Accessed by: (http://server/assets/picture.jpg)
src="/img/picture.jpg" Re-writes ➡ src="/assets/img/picture.jpg"
Accessed by: (http://server/assets/img/picture.jpg)

When executed in the browser, webpack needs to know where you'll host the generated bundle. Thus it is able to request additional chunks (when using code splitting) or referenced files loaded via the file-loader or url-loader respectively.
For example: If you configure your http server to host the generated bundle under /assets/ you should write: publicPath: "/assets/"

the publicPath is just used for dev purpose, I was confused at first time I saw this config property, but it makes sense now that I've used webpack for a while
suppose you put all your js source file under src folder, and you config your webpack to build the source file to dist folder with output.path.
But you want to serve your static assets under a more meaningful location like webroot/public/assets, this time you can use out.publicPath='/webroot/public/assets', so that in your html, you can reference your js with <script src="/webroot/public/assets/bundle.js"></script>.
when you request webroot/public/assets/bundle.js the webpack-dev-server will find the js under the dist folder
Update:
thanks for Charlie Martin to correct my answer
original: the publicPath is just used for dev purpose, this is not just for dev purpose
No, this option is useful in the dev server, but its intention is for asynchronously loading script bundles in production. Say you have a very large single page application (for example Facebook). Facebook wouldn't want to serve all of its javascript every time you load the homepage, so it serves only whats needed on the homepage. Then, when you go to your profile, it loads some more javascript for that page with ajax. This option tells it where on your server to load that bundle from

filename specifies the name of file into which all your bundled code is going to get accumulated after going through build step.
path specifies the output directory where the app.js(filename) is going to get saved in the disk. If there is no output directory, webpack is going to create that directory for you.
for example:
module.exports = {
output: {
path: path.resolve("./examples/dist"),
filename: "app.js"
}
}
This will create a directory myproject/examples/dist and under that directory it creates app.js, /myproject/examples/dist/app.js. After building, you can browse to myproject/examples/dist/app.js to see the bundled code
publicPath: "What should I put here?"
publicPath specifies the virtual directory in web server from where bundled file, app.js is going to get served up from.
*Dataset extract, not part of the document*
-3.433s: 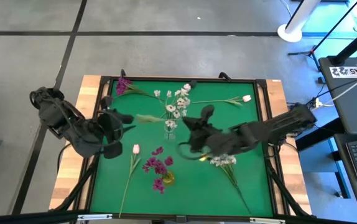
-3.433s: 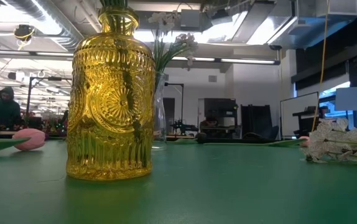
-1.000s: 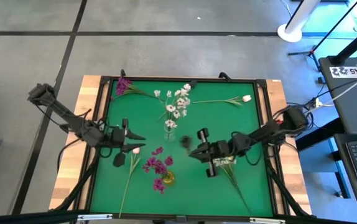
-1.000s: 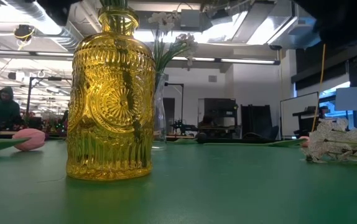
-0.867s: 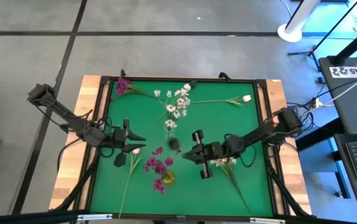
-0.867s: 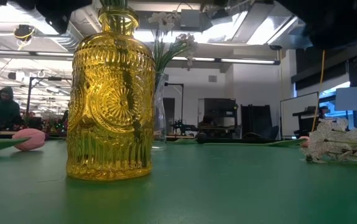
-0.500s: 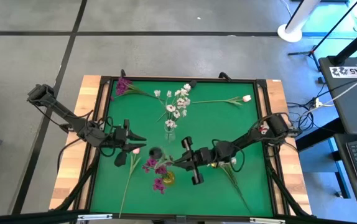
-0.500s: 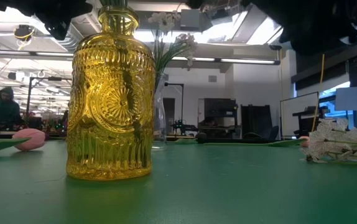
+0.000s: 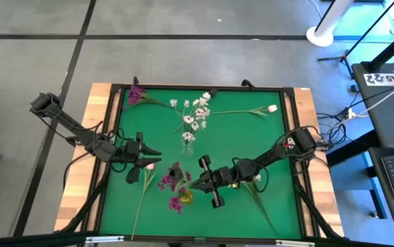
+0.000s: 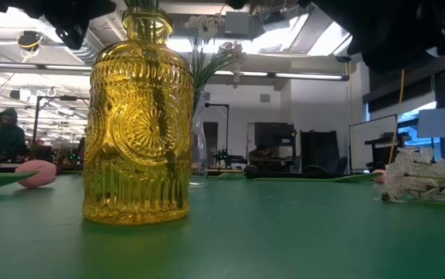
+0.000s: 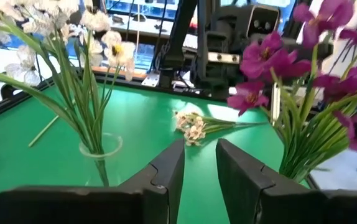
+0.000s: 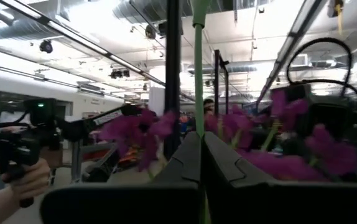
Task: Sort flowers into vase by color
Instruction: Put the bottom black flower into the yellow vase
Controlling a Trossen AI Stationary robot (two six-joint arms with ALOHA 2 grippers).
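Right now I am lowering a magenta stem (image 12: 198, 68), clamped in the right gripper (image 9: 191, 184), into the yellow vase (image 9: 185, 197) at six o'clock, while the left gripper (image 9: 157, 150) is waiting at nine o'clock, fingers slightly apart and empty; next, I judge, release.

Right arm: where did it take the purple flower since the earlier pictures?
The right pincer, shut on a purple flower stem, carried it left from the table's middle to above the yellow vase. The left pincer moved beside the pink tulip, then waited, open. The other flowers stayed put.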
Keep in mind, the word server when using publicPath can be either webpack-dev-server or express server or other server that you can use with webpack.
for example
module.exports = {
output: {
path: path.resolve("./examples/dist"),
filename: "app.js",
publicPath: path.resolve("/public/assets/js")
}
}
this configuration tells webpack to bundle all your js files into examples/dist/app.js and write into that file.
publicPath tells webpack-dev-server or express server to serve this bundled file ie examples/dist/app.js from specified virtual location in server ie /public/assets/js. So in your html file, you have to reference this file as
<script src="public/assets/js/app.js"></script>
So in summary, publicPath is like mapping between virtual directory in your server and output directory specified by output.path configuration, Whenever request for file public/assets/js/app.js comes, /examples/dist/app.js file will be served

You can use publicPath to point to the location where you want webpack-dev-server to serve its "virtual" files. The publicPath option will be the same location of the content-build option for webpack-dev-server. webpack-dev-server creates virtual files that it will use when you start it. These virtual files resemble the actual bundled files webpack creates. Basically you will want the --content-base option to point to the directory your index.html is in. Here is an example setup:
//application directory structure
/app/
/build/
/build/index.html
/webpack.config.js
//webpack.config.js
var path = require("path");
module.exports = {
...
output: {
path: path.resolve(__dirname, "build"),
publicPath: "/assets/",
filename: "bundle.js"
}
};
//index.html
<!DOCTYPE>
<html>
...
<script src="assets/bundle.js"></script>
</html>
//starting a webpack-dev-server from the command line
$ webpack-dev-server --content-base build
webpack-dev-server has created a virtual assets folder along with a virtual bundle.js file that it refers to. You can test this by going to localhost:8080/assets/bundle.js then check in your application for these files. They are only generated when you run the webpack-dev-server.

in my case,
i have a cdn,and i am going to place all my processed static files (js,imgs,fonts...) into my cdn,suppose the url is http://my.cdn.com/
so if there is a js file which is the orginal refer url in html is './js/my.js'
it should became http://my.cdn.com/js/my.js in production environment
in that case,what i need to do is just set publicpath equals http://my.cdn.com/
and webpack will automatic add that prefix

There are lots of good answers here, so I'll focus on output.publicPath: 'auto'.
Say when you build your project you get the next folder structure:
dist/blog/index.html
dist/app.js
dist/app.css
dist/index.html
In this case, both our index.html files have to have a correct path to our app.js and app.css (next - assets). Let's consider the next scenarios:
publicPath: '' or publicPath: '/':
When hosted on a server both point to the root of the website (ex. https://localhost:8080/), so everything works fine.
But should you try to open them locally, blog/index.html won't have a correct path to the assets. In case of publicPath: '' assets will be searched in the blog/ folder since that's where the relative path is pointing to. index.html still has the correct path to assets.
And in case of publicPath: '/', / points to the root of the filesystem, so neither of our index.html files will have a correct path to assets.
publicPath: 'auto':
In this case, both our index.html files will have relative paths to the assets. So, blog/index.html will be pointing to ../app.css, and index.html will be pointing to app.css.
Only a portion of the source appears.